Kirstin Chen’s Bury What We Cannot Take (2018) tells of the Ong family, which is forced to flee Communist China. With Chairman Mao’s political influence engulfing their tight-knit community, the mother lies about her husband’s illness to get temporary visas and escape. But she is faced with an unbearable decision when the government gives her only three: she must leave one of her two children behind. She chooses to take her son Ah Liam and leave her nine-year-old daughter, San San. As the local government uncovers the family’s visa scheme, San San narrowly escapes capture and execution while her mother tries to smuggle her into Hong Kong. With an ocean between them, they fight against political oppression together. Throughout, Chen depicts the bravery of women in the face of cruel authorities and mortal danger.
While mother and daughter risk their lives, father and son struggle to abandon the cultural pressures and political influences that have reinforced their privilege. Ah Liam is lured by the nationalist message of the Communist Party at school, and his teacher encourages him to join the Youth League. As a result, he reports his grandmother when he witnesses her breaking Mao’s portrait at home, and the family has another reason to flee. Once in Hong Kong, Ah Liam plots a return to Mao-controlled territory with his newfound communist friends. Meanwhile, San San and Ah Liam’s father keeps a mistress hidden in plain view, and the family accepts this as endemic to his patriarchal power even as they try to rescue San San.

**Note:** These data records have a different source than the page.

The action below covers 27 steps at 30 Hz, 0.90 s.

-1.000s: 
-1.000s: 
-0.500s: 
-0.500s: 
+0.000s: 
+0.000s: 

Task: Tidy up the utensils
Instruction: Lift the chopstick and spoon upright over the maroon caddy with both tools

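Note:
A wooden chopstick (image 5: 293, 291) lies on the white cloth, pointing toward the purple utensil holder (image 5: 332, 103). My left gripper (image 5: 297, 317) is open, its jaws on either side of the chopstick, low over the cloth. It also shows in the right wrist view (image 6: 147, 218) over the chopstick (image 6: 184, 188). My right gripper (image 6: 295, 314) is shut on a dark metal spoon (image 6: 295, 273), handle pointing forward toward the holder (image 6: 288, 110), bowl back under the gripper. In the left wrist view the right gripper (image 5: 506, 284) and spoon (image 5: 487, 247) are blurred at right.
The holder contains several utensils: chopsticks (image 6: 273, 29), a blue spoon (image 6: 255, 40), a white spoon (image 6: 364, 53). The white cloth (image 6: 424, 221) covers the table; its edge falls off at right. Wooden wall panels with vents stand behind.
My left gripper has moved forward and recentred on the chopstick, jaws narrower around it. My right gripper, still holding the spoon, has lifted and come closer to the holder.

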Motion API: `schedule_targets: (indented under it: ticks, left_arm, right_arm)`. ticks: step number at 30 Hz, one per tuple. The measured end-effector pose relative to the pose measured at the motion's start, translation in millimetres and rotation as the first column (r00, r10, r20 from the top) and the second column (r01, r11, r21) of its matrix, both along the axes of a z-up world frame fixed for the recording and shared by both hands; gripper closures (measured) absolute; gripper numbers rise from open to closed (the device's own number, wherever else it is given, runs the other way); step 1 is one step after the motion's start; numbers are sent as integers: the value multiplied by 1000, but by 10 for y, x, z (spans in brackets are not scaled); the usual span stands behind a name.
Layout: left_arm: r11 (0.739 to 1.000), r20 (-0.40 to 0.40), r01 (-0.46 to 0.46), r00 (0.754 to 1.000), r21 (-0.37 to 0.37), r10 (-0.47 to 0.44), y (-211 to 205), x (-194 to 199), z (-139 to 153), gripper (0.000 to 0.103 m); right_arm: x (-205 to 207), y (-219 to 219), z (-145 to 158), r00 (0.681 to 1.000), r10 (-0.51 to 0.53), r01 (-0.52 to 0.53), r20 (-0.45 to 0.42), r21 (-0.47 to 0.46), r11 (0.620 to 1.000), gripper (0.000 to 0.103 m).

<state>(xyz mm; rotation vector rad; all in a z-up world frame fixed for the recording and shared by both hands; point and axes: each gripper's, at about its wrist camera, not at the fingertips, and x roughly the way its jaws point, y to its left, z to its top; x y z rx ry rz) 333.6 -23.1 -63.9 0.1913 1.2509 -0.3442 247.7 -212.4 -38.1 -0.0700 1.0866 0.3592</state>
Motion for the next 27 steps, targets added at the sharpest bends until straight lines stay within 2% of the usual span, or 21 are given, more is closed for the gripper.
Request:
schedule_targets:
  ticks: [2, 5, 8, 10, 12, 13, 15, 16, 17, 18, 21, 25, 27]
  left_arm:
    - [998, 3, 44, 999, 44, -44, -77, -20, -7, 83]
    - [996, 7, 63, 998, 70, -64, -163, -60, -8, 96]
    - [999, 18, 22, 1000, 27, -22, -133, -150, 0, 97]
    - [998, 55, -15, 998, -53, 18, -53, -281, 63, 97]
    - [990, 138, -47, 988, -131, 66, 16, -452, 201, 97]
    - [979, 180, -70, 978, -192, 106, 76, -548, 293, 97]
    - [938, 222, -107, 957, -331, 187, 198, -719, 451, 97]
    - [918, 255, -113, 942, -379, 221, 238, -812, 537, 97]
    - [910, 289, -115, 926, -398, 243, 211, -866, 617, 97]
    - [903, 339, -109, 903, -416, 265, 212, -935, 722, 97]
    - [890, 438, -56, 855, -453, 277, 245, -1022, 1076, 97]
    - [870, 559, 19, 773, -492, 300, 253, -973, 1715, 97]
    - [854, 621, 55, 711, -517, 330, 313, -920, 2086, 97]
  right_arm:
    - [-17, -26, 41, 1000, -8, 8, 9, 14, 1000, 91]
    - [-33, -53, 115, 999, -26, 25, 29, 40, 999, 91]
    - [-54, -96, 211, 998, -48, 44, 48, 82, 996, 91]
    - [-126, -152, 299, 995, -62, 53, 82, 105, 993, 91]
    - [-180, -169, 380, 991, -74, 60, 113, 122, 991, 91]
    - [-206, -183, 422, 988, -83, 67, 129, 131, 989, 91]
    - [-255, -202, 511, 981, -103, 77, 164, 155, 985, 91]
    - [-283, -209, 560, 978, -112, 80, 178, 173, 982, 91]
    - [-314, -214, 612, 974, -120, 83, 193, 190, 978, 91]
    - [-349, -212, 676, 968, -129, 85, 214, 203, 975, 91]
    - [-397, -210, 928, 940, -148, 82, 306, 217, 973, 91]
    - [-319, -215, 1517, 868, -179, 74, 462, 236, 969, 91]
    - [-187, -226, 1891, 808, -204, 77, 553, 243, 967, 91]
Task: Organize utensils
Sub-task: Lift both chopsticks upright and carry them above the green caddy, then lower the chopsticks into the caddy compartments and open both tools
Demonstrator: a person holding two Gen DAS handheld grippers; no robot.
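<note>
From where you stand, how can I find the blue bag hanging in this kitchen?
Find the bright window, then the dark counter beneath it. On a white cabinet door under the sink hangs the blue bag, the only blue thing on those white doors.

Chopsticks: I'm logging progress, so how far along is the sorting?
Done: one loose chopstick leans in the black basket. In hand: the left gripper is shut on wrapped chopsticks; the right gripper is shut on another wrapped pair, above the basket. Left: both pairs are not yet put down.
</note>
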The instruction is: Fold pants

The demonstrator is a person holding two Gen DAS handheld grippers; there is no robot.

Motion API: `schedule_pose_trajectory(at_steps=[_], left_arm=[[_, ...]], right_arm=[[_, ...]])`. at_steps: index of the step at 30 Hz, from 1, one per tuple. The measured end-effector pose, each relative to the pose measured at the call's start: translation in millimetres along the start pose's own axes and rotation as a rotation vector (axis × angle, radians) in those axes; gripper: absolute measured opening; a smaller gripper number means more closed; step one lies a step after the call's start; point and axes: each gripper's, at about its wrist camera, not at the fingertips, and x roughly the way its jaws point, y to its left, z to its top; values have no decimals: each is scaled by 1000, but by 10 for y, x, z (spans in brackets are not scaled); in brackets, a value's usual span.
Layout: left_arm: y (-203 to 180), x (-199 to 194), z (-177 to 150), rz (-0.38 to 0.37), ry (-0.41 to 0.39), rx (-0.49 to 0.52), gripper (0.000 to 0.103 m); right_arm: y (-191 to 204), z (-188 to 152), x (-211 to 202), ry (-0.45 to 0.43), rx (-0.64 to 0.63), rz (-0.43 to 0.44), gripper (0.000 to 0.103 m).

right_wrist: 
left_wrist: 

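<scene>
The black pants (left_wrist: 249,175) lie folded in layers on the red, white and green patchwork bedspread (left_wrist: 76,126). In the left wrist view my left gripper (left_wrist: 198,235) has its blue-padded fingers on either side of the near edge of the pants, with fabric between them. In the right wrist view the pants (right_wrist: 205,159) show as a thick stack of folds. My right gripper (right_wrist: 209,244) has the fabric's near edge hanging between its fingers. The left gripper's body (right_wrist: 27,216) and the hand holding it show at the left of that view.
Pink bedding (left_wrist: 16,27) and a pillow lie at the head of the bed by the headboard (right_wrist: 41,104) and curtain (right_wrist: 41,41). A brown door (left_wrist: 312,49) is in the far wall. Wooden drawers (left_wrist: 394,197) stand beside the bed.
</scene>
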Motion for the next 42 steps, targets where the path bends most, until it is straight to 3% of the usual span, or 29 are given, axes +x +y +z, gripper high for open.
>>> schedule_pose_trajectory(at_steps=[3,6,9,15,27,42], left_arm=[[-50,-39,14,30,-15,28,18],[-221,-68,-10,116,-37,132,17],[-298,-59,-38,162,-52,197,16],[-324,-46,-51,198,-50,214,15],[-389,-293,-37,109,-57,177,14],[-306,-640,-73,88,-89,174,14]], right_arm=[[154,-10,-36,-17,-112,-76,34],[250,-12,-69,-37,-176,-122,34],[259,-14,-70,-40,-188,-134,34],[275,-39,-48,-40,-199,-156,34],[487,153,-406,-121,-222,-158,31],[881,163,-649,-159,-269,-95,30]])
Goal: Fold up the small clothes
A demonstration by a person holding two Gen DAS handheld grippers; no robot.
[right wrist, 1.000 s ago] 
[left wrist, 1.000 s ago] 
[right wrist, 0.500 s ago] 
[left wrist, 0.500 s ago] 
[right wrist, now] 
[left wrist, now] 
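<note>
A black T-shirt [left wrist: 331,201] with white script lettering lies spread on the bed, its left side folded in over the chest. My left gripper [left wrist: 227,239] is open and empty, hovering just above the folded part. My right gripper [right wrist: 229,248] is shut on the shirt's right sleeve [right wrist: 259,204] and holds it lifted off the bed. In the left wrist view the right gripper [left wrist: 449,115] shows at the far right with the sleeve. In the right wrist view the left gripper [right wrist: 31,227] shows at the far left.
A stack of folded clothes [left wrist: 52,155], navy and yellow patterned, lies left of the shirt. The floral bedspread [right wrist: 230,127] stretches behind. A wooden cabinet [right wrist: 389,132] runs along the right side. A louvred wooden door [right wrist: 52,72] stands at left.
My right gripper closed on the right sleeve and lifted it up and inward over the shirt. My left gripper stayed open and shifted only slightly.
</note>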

In discussing her novel, Chen has acknowledged that she worried about producing a caricature of male-dominated Maoist China because she didn’t experience it firsthand. Far from crafting two-dimensional characterization, she excels in showing Ah Liam’s desire to be like his father and the father’s dread of subverting the patriarchal system that protects both his family’s social status and his affair.
I picked up Graham Greene’s 1955 Vietnam novel, The Quiet American, after reading these four books. It seemed useful to contrast Greene’s male, Western perspective with the immersive viewpoints of these Asian-American women. Though Greene’s political satire of naïve American interventionism during the Cold War grounds the work, his Vietnamese characters — from the well-intentioned prostitute who prepares countless opium pipes for her clients to the faceless soldiers and commoners that fill out the margins — suffer from the kind of reductionism Chen feared.
It’s important to contextualize Greene’s work as a political commentary first and character study second, and it’s also true that the demands on literature have changed since then. But it’s notable that these four novels offer the interiority of their female characters first, as a way of driving toward the political. When they do reveal broken women, they also reveal the patriarchy and the political systems that do the breaking.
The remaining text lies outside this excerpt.